If former unionist Richard Kawie fails to appear before a liquidation inquiry next week to explain what he knows about R100-million of missing clothing workers’ pension fund money, he will be arrested.
Kawie ran out of legal options after the Western Cape High Court ordered him for a second time to appear before the Canyon Springs Investments 12 inquiry in Cape Town to explain what happened to the pension funds.
The ruling was made by Western Cape High Court Judge Dennis Davis on Friday morning, after Kawie failed to pitch at the inquiry this week. The former pensions consultant left it until the cut-off day to file a notice in court of his intention to apply for leave to appeal against a previous ruling by Davis, who had ordered him to appear at the inquiry this week.
Although he has not yet submitted himself for examination, Kawie was instrumental in securing the multi-million rand loan for Canyon Springs. Although there were initial concerns he might not return from an overseas trip, he has been spotted twice this week in Cape Town. He was seen by a member of the inquiry’s legal team walking nearby the inquiry venue, shortly before he failed to appear as a witness. Journalist Nellie Brand-Jonker of Fin24 tweeted that he was seen in court on Friday, sitting among the factory workers, looking “unwell”.
While workers from Southern African Clothing and Textile Workers’ Union (Sactwu) piled into the inquiry this week to hear his side of the story, Kawie again left them disappointed when he sent attorney Andiswa Mayekiso to hand in his notice of intention to appeal against his forced appearance.
Kawie claimed in his notice he had been furnished with insufficient information or time to adequately prepare for the inquiry. Legal teams hired by Sactwu want to question Kawie about his bank records subpoenaed by the inquiry into Canyon Springs, a company half-owned owned by Deputy Minister of Economic Development Enoch Godongwana and his wife Thandiwe. The R100-million of pension money was loaned to Canyon Springs and an agreement was only signed two years later.
For a union consultant, Kawie led an extraordinarily lavish lifestyle. A forensic trail allegedly showed he went on overseas trips, shopped at the popular House of Fraser store, dined at top restaurants, and purchased luxury properties and vehicles.
Tony Canny, a partner at Eversheds law firm, said that Kawie had wasted Sactwu’s time and money, as the union was funding the inquiry.

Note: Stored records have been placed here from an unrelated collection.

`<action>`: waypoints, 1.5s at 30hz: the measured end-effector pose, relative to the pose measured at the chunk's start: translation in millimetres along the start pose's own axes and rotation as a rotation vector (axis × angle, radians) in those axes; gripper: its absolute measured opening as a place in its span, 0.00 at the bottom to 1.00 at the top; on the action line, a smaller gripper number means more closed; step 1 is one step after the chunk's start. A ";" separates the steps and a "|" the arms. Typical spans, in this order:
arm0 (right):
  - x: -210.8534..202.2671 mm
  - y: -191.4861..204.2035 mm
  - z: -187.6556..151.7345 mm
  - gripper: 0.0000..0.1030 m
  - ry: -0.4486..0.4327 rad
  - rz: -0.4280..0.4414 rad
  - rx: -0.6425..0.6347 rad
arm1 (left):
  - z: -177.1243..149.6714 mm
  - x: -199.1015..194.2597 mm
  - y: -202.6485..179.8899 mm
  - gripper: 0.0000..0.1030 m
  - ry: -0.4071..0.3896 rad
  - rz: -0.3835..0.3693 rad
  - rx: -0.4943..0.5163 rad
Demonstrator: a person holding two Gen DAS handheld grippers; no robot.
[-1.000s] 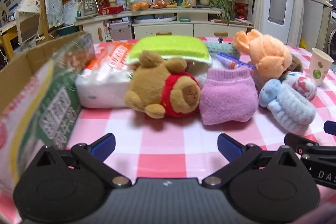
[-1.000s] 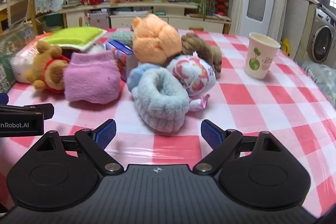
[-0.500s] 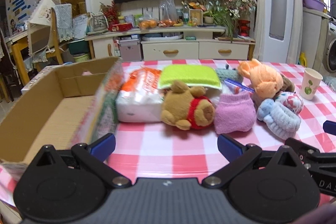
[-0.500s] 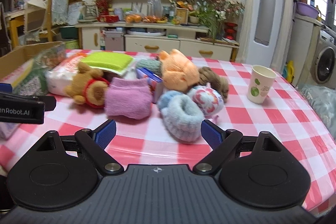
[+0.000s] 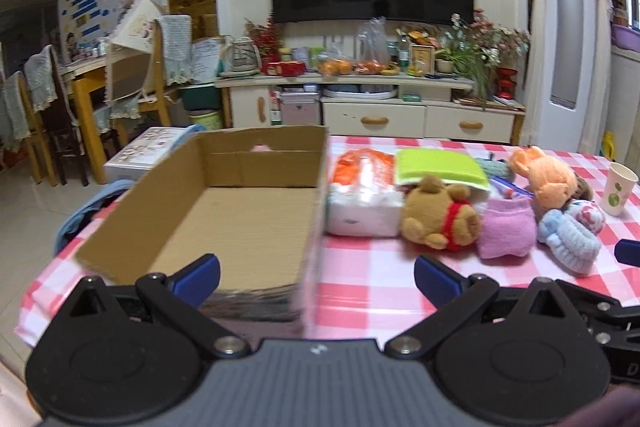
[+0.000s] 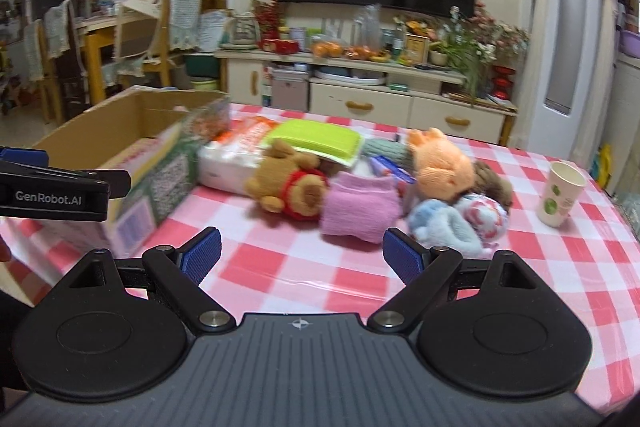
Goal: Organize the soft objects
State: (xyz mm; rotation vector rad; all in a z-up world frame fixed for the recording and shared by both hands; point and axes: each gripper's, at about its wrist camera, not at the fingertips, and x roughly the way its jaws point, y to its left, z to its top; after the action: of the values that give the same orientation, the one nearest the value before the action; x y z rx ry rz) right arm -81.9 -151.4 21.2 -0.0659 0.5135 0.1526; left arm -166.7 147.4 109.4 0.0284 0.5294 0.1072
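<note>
The left tongs (image 5: 316,277) are spread wide and nothing is held in them. The right tongs (image 6: 302,261) are spread wide too, with nothing between them. Both are held over the near edge of the desk (image 6: 320,267), which is covered with a red and white checked cloth. A cardboard box (image 5: 224,211) is seen at the left edge of the desk. Just beside it the soft toys are piled: a brown bear (image 5: 438,213), a pink sock (image 5: 506,233), a blue slipper (image 5: 568,239) and an orange plush (image 5: 546,177). A paper cup (image 6: 560,195) stands apart, near the right edge.
</note>
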 end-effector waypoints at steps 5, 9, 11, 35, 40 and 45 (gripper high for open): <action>-6.6 -1.0 -2.8 1.00 -0.011 0.058 -0.023 | -3.5 -7.8 20.1 0.99 -0.005 0.032 -0.016; -14.2 -0.3 -4.7 1.00 -0.014 0.093 -0.038 | -4.2 -12.4 29.9 0.99 -0.013 0.053 -0.031; -17.1 0.0 -4.9 1.00 -0.014 0.106 -0.042 | -4.3 -13.6 34.7 0.99 -0.018 0.056 -0.042; -16.0 -22.0 -6.0 1.00 -0.026 0.086 0.045 | -14.5 -4.7 9.1 0.99 0.016 -0.007 0.005; -16.5 -39.4 -10.6 1.00 -0.047 -0.005 0.054 | -16.4 1.0 -15.9 0.99 0.033 -0.056 0.067; -17.1 -68.5 -18.0 1.00 -0.045 -0.075 0.110 | -14.3 8.4 -40.0 0.99 0.045 -0.106 0.105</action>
State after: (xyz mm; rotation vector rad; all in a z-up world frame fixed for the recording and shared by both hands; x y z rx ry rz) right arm -94.2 -223.0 15.7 0.0258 0.4729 0.0522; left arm -162.9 108.6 90.7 0.1003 0.5804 -0.0232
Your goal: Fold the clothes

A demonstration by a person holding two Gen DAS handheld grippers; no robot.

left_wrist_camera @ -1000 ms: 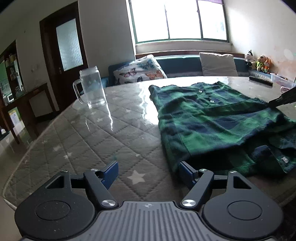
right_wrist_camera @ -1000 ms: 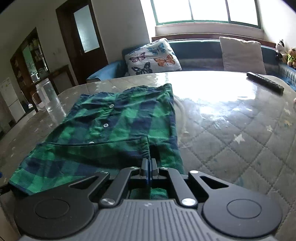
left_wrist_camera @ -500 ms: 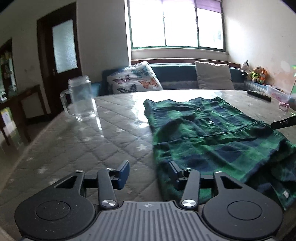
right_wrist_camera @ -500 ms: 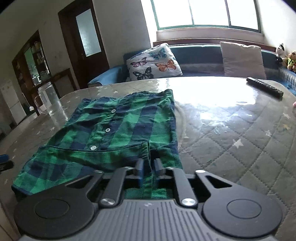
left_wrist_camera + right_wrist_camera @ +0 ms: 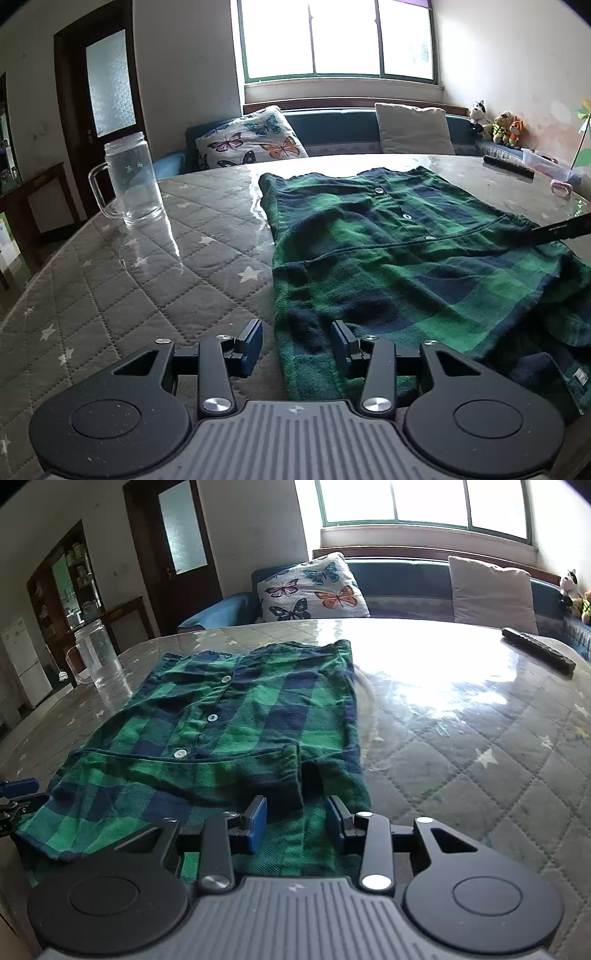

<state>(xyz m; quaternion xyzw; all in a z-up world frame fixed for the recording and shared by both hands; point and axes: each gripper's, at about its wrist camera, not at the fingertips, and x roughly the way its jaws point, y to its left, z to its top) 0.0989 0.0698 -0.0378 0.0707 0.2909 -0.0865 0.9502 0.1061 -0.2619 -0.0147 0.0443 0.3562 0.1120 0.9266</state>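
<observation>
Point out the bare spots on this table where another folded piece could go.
Bare patches: between the glass mug and the plaid shirt; and between the shirt's other edge and the remote. The near edge is crowded by shirt and both tongs.

A round table [image 5: 155, 280], covered in grey quilted star-print cloth under a glossy clear sheet, is catching window glare. A green-and-navy plaid shirt [image 5: 406, 258] is lying partly folded across it, with a clear glass mug [image 5: 129, 184] standing off to one side and a black remote control [image 5: 537, 650] resting near the far edge.
</observation>
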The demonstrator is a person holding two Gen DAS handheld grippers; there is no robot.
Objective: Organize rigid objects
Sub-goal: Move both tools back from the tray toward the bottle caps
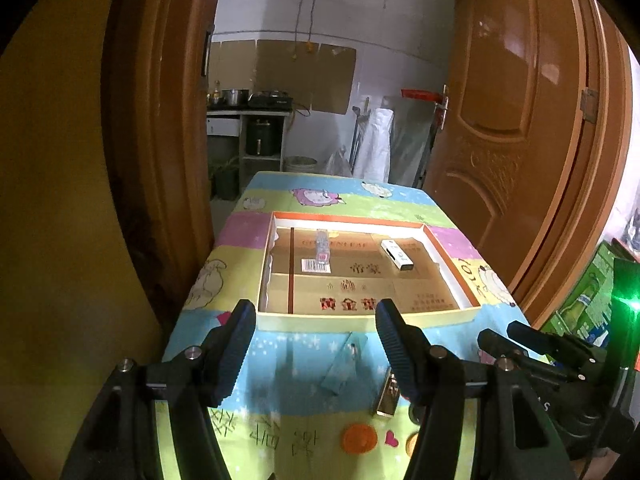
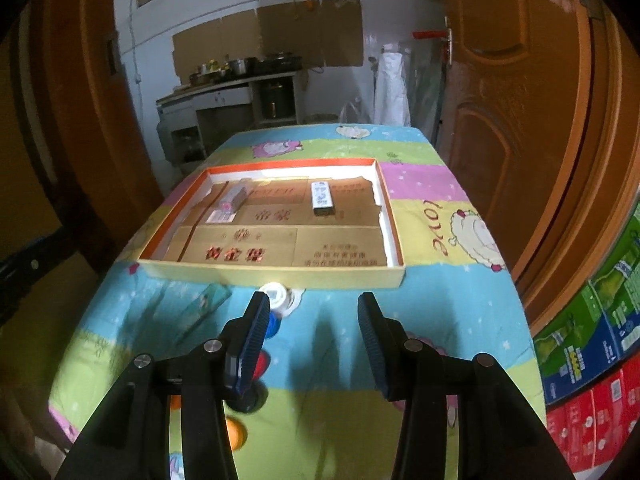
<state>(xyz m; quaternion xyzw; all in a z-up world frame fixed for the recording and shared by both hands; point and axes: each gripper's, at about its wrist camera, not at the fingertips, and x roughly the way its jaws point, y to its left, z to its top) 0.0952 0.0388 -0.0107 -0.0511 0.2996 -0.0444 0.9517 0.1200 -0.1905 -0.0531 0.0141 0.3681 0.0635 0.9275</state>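
White bottle cap (image 2: 276,294) just beyond right tool (image 2: 310,330) (spread wide), perhaps touching tray (image 2: 272,270)

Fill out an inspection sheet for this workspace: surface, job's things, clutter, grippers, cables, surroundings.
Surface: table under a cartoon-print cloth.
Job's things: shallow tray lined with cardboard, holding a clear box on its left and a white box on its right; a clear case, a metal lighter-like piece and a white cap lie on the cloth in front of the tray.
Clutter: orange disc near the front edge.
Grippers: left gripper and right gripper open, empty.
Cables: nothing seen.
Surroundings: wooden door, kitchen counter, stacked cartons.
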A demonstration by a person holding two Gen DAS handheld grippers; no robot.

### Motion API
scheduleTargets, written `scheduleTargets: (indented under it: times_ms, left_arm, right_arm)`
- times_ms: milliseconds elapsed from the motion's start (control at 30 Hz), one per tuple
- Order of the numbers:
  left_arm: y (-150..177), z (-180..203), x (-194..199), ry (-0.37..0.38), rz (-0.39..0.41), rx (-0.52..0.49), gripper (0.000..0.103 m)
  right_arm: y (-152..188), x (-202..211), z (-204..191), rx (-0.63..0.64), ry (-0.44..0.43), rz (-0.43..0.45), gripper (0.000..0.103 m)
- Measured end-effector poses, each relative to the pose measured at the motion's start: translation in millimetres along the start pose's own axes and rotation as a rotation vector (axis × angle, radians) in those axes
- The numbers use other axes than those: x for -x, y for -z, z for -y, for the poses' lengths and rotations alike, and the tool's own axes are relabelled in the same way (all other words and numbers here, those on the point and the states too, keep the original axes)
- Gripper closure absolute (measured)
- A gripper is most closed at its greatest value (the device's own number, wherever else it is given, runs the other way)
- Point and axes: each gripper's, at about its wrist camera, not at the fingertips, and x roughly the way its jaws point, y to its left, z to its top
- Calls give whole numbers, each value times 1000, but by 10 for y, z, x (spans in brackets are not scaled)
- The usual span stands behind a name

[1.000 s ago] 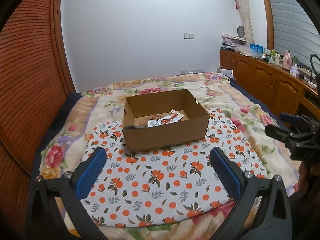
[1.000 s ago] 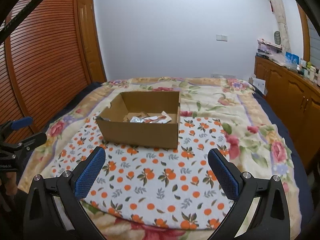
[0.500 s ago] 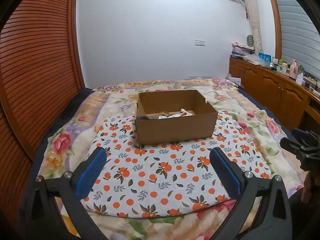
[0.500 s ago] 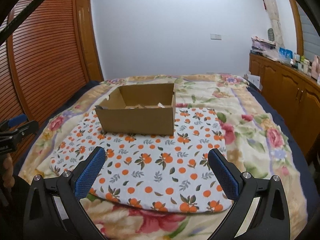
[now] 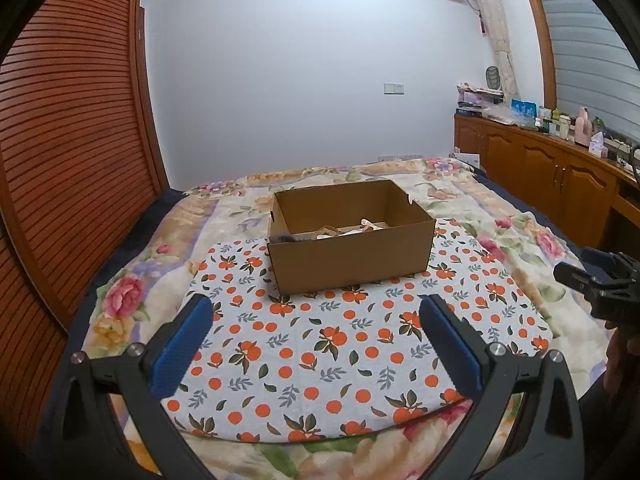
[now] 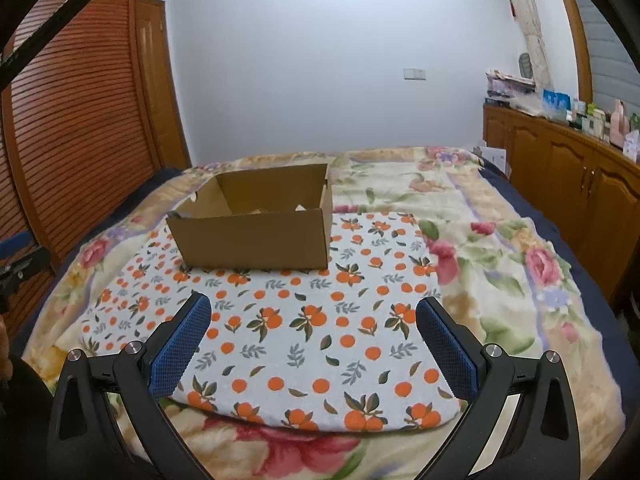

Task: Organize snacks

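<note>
We are holding the left gripper [image 5: 316,320] wide open and empty, the right gripper [image 6: 314,320] likewise, both hovering over the orange-print cloth [image 5: 340,344], snacks [image 5: 344,230] lying in the cardboard box [image 5: 352,256] on the bed [image 6: 500,248].

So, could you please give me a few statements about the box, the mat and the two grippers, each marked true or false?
1. The box stands on the orange-print mat. True.
2. The box is empty. False: a few snacks lie inside it.
3. The left gripper is shut on a snack. False: it is open and holds nothing.
4. The right gripper is open, short of the box. True.
5. Loose snacks lie on the mat in front of the box. False: no snacks show on the mat there.
6. The mat lies on a floral blanket. True.
</note>
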Motion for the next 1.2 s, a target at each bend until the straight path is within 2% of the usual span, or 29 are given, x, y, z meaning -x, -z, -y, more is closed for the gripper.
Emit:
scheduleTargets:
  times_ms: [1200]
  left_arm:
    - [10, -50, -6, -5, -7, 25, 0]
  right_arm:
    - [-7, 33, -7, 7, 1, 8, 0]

“Kawie surprised us with his leave to appeal the ruling that he appear at the inquiry,” he said. “In fact, we have been busy preparing for this day, and we only found out when we got here that he was not going to appear.”
The owner of Trilinear Asset Managers, Sam Buthelezi, who also failed to appear at the inquiry and brought an application to court to have his summons set aside, has also been ordered by a judge to appear before the inquiry next week. The legal teams are gearing up for a marathon session, which promises to shed some light on what happened to the workers’ pension fund money.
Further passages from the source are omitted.